Das ist natürlich Quatsch. Die Grenzen der Bundesrepublik Deutschland waren bewacht und kontrolliert. Als dann die europäische Entwicklung weiter voran schritt, waren es vor allem die EU-Außengrenzen, die kontrolliert wurden; die Grenzen innerhalb der EU wurden nicht mehr kontrolliert. Hat auch funktioniert. Aber jetzt werden die Außengrenzen der EU nicht mehr kontrolliert – oder nicht mehr überall, und das ist das Problem.

Grenzen müssen schon deswegen kontrolliert werden, damit nicht geschmuggelt werden kann. Ob Rauschgift, Waffen oder was auch immer: Grenzen müssen dicht sein. Es werden sonst die Grundlagen von Staatlichkeit zerstört. Es wäre schon arg verwunderlich, wenn beispielsweise Drogenhändler sich nicht die gegenwärtig offenen Grenzen zunutze machten.

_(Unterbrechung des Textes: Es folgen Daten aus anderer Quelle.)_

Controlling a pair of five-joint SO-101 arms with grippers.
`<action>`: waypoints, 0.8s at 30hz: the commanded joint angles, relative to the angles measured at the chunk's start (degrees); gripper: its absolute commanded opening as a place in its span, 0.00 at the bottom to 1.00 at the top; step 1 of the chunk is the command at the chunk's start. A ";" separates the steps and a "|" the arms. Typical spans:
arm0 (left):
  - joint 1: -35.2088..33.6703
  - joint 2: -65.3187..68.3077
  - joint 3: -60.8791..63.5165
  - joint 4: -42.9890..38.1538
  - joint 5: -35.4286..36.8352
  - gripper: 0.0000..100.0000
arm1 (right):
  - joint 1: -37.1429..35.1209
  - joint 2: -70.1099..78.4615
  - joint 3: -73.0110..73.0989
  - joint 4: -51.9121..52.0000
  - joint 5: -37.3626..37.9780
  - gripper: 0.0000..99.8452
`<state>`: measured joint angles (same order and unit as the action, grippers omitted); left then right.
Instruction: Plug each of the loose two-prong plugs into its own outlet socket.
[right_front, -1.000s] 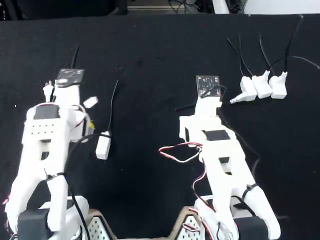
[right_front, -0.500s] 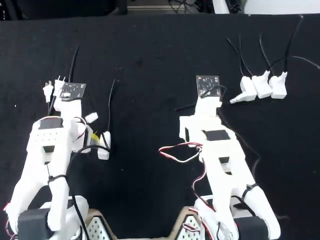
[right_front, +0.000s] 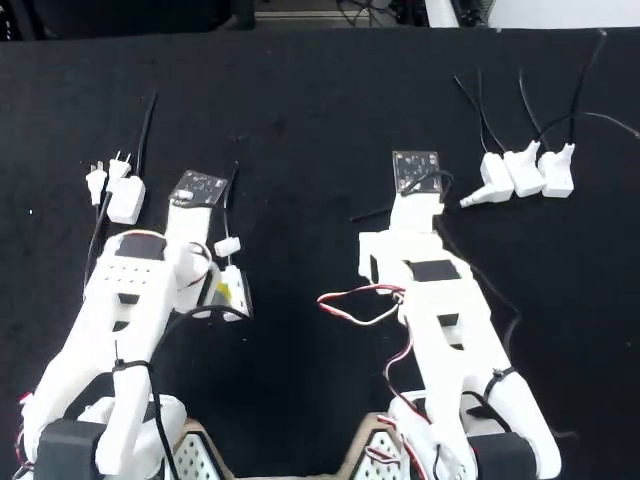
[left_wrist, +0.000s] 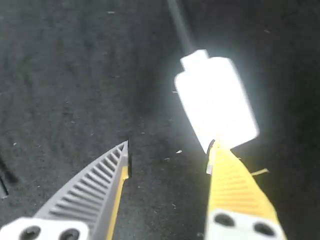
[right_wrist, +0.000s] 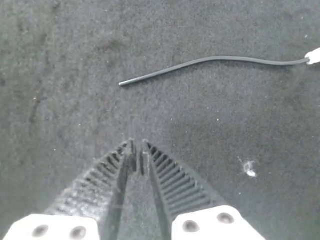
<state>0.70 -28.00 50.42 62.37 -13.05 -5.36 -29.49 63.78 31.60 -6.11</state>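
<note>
A white outlet block (left_wrist: 216, 100) with a black cord lies on the black table. My left gripper (left_wrist: 169, 150) is open, and its yellow finger (left_wrist: 227, 175) touches the block's near end while the grey finger stands apart on the other side. From above, the same gripper (right_front: 229, 270) sits at that block (right_front: 240, 288). Two small two-prong plugs (right_front: 107, 173) and another white block (right_front: 127, 200) lie at the far left. My right gripper (right_wrist: 137, 152) is shut on nothing, low over bare cloth near a loose black cord end (right_wrist: 200, 62).
Three white blocks with black cords (right_front: 525, 172) lie in a row at the back right, a small plug (right_front: 472, 200) poking out beside them. Red and white wires (right_front: 360, 300) loop between the arms. The table's far edge (right_front: 320, 28) runs along the back.
My left arm has swung right, away from the plugs at the far left, and its open gripper now sits at the corded block. The right arm has not moved.
</note>
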 joint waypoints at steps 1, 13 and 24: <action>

Ob die Außengrenzen kontrolliert werden oder die Binnengrenzen, ist in einer funktionierenden EU egal – aber eine von beiden muß schon zur Sicherheit der hier lebenden kontrolliert werden.

Man komme nicht mit den wirren Gleichsetzungen, daß solche kontrollierten Grenzen nichts anderes seien als die Berliner Mauer, als die Grenze der „DDR“. Eine solche Behauptung ist freilich irrwitzig, denn sie verkennt, daß die Anlagen der „DDR“ die eigenen Bürger einsperrten. Und das kann man nicht gleichsetzen.

Übrigens sollen Grenzkontrollen an befestigten Grenzen keineswegs das Ende von Hilfsbereitschaft bedeuten. Aber sie sollen die Hoheit über das, was mit uns geschieht, zurückgewinnen.

Die CSU veranstaltet am morgigen 31.10.2015 einen Asyl-Kongress mit Staatsminister Dr. Markus Söder MdL, Staatsministerin Emilia Müller MdL, dem Integrationsbeauftragten der bayerischen Staatsregierung Martin Neumeyer MdL, dem innenpolitischen Sprecher der CSU-Landesgruppe im Deutschen Bundestag Michael Frieser MdB, dem Regierungspräsidenten von Mittelfranken Dr. Thomas Bauer und dem Landrat des Landkreises Fürth Matthias Dießl.